▶ _Recorded information_

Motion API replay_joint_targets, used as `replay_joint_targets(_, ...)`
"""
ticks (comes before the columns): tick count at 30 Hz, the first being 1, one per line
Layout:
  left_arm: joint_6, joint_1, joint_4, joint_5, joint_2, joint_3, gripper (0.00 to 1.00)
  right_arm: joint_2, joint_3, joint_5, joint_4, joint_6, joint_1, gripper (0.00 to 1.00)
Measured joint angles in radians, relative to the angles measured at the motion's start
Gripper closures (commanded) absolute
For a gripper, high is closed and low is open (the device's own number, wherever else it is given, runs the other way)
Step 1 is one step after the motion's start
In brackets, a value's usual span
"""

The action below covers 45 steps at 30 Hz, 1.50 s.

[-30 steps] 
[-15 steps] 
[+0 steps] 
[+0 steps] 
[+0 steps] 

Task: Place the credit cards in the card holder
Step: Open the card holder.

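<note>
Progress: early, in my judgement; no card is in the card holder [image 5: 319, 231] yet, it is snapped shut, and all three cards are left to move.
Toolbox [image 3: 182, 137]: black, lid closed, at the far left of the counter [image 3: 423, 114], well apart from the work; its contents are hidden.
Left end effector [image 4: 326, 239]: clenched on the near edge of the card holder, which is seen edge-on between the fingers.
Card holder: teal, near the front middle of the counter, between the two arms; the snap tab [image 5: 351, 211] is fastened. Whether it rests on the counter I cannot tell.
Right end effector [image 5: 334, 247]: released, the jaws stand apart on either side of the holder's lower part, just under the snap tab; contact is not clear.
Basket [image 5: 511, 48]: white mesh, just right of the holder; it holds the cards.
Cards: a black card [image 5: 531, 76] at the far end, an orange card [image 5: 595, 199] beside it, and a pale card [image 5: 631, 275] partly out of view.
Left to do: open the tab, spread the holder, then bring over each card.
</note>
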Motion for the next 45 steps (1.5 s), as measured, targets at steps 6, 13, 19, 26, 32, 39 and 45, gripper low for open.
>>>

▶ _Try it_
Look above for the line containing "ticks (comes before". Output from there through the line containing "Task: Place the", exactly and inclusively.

▶ _Task answer_
ticks (comes before the columns): tick count at 30 Hz, the first being 1, one per line
Layout:
  left_arm: joint_6, joint_1, joint_4, joint_5, joint_2, joint_3, gripper (0.00 to 1.00)
  right_arm: joint_2, joint_3, joint_5, joint_4, joint_6, joint_1, gripper (0.00 to 1.00)
Measured joint angles in radians, relative to the angles measured at the motion's start
Gripper closures (commanded) absolute
For a gripper, high is closed and low is open (the device's own number, wherever else it is given, runs the other way)
Step 1 is one step after the motion's start
In brackets, a value's usual span
"""

The action below covers 45 steps at 30 Hz, 1.50 s.

[-30 steps] 
[-15 steps] 
[+0 steps] 
[+0 steps] 
[+0 steps] 

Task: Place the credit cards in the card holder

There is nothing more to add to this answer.